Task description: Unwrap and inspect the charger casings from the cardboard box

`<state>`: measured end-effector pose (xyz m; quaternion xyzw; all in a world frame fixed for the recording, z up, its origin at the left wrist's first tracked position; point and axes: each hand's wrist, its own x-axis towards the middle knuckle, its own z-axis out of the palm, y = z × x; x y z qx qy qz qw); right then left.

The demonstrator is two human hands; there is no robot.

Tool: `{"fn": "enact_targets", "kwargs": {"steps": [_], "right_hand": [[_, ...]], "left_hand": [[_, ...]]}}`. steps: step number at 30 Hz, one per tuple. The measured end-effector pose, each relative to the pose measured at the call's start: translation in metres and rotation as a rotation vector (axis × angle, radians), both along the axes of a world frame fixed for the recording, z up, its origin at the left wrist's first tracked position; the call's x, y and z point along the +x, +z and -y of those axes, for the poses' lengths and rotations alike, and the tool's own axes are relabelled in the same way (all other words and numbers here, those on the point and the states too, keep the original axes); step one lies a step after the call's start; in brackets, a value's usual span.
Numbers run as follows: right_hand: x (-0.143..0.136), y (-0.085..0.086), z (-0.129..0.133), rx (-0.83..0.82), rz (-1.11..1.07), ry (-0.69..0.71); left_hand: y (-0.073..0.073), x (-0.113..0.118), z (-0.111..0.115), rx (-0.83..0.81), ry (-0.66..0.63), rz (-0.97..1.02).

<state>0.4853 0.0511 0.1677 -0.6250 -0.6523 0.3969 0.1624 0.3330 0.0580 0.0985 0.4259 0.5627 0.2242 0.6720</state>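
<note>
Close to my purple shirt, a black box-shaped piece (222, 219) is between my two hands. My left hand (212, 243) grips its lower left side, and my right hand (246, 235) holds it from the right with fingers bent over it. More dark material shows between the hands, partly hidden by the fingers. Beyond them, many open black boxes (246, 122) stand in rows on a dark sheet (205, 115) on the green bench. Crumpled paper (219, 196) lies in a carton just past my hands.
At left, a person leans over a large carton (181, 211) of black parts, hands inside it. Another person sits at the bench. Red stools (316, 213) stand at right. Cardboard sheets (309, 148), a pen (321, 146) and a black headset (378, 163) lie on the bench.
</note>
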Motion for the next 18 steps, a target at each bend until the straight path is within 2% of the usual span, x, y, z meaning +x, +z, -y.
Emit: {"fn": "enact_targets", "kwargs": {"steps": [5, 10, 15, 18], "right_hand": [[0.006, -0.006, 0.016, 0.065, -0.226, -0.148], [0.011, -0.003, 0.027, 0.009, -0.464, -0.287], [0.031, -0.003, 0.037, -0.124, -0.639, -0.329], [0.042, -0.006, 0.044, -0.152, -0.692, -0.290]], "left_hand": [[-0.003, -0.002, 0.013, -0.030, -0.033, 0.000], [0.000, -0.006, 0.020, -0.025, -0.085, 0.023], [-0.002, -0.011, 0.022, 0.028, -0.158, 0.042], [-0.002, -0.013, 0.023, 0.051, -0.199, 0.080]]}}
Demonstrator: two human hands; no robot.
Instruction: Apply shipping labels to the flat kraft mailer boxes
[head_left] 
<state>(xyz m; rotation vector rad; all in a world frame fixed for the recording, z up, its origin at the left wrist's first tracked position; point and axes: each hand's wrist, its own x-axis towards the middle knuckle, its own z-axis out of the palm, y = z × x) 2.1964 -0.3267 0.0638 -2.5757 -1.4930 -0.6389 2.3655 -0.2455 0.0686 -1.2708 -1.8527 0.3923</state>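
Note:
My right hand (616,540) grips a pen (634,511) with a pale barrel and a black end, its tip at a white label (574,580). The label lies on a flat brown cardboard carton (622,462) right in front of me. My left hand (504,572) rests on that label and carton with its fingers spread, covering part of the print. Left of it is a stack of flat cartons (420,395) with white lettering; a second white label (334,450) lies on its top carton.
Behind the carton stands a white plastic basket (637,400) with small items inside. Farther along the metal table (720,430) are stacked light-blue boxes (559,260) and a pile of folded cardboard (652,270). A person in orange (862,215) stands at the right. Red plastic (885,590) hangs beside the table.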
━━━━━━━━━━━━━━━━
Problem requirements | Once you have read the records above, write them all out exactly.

Task output |
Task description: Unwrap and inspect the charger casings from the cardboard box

`<state>`: measured end-effector pose (xyz m; quaternion xyzw; all in a world frame fixed for the recording, z up, its origin at the left wrist's first tracked position; point and axes: each hand's wrist, its own x-axis towards the middle knuckle, its own z-axis out of the palm, y = z × x; x y z qx qy qz qw); right then left.

The demonstrator is two human hands; there is no robot.

Tool: `{"fn": "enact_targets", "kwargs": {"steps": [_], "right_hand": [[_, ...]], "left_hand": [[_, ...]]}}`. steps: step number at 30 Hz, one per tuple. The measured end-effector pose, each relative to the pose measured at the call's start: translation in metres and rotation as a rotation vector (axis × angle, radians), both along the axes of a world frame fixed for the recording, z up, its origin at the left wrist's first tracked position; the call's x, y and z point along the +x, +z and -y of those axes, for the poses' lengths and rotations alike, and the tool's own axes are relabelled in the same way (all other words and numbers here, those on the point and the states too, keep the original axes); step one lies a step after the call's start; in brackets, a value's usual span.
Numbers run as follows: right_hand: x (-0.143..0.136), y (-0.085..0.086), z (-0.129..0.133), rx (-0.83..0.82), rz (-1.11..1.07), ry (-0.69..0.71); left_hand: y (-0.073..0.073), x (-0.113..0.118), z (-0.111..0.115), rx (-0.83..0.81), ry (-0.66..0.63), rz (-0.97..1.02).

<state>0.4853 0.0511 0.1677 -0.6250 -0.6523 0.3969 0.1624 0.3330 0.0580 0.0985 0.4259 0.5627 0.2242 0.6720</state>
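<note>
Close to my purple shirt, a black box-shaped piece (222, 219) is between my two hands. My left hand (212, 243) grips its lower left side, and my right hand (246, 235) holds it from the right with fingers bent over it. More dark material shows between the hands, partly hidden by the fingers. Beyond them, many open black boxes (246, 122) stand in rows on a dark sheet (205, 115) on the green bench. Crumpled paper (219, 196) lies in a carton just past my hands.
At left, a person leans over a large carton (181, 211) of black parts, hands inside it. Another person sits at the bench. Red stools (316, 213) stand at right. Cardboard sheets (309, 148), a pen (321, 146) and a black headset (378, 163) lie on the bench.
</note>
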Motion for the next 18 steps, a target at each bend until the straight path is within 2% of the usual span, x, y, z meaning +x, +z, -y.
Emit: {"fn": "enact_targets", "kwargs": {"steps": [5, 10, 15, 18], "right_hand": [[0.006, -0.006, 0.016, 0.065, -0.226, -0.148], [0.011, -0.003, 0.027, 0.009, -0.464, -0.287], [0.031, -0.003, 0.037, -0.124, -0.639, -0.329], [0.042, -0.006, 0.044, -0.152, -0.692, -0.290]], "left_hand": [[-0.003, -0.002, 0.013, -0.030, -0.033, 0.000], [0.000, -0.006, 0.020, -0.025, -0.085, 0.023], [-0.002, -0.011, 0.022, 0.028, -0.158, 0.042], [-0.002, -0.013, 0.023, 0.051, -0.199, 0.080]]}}
Demonstrator: two human hands; no robot.
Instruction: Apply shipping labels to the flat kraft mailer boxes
[head_left] 
<state>(xyz m; rotation vector rad; all in a world frame fixed for the recording, z up, its origin at the left wrist's first tracked position; point and axes: each hand's wrist, its own x-axis towards the middle knuckle, its own z-axis out of the palm, y = z × x) 2.1964 -0.3267 0.0638 -2.5757 -1.4930 -0.6389 2.3655 -0.2455 0.0686 -1.2708 -1.8527 0.3923</state>
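Note:
My right hand (616,540) grips a pen (634,511) with a pale barrel and a black end, its tip at a white label (574,580). The label lies on a flat brown cardboard carton (622,462) right in front of me. My left hand (504,572) rests on that label and carton with its fingers spread, covering part of the print. Left of it is a stack of flat cartons (420,395) with white lettering; a second white label (334,450) lies on its top carton.
Behind the carton stands a white plastic basket (637,400) with small items inside. Farther along the metal table (720,430) are stacked light-blue boxes (559,260) and a pile of folded cardboard (652,270). A person in orange (862,215) stands at the right. Red plastic (885,590) hangs beside the table.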

The exercise calls for nothing further.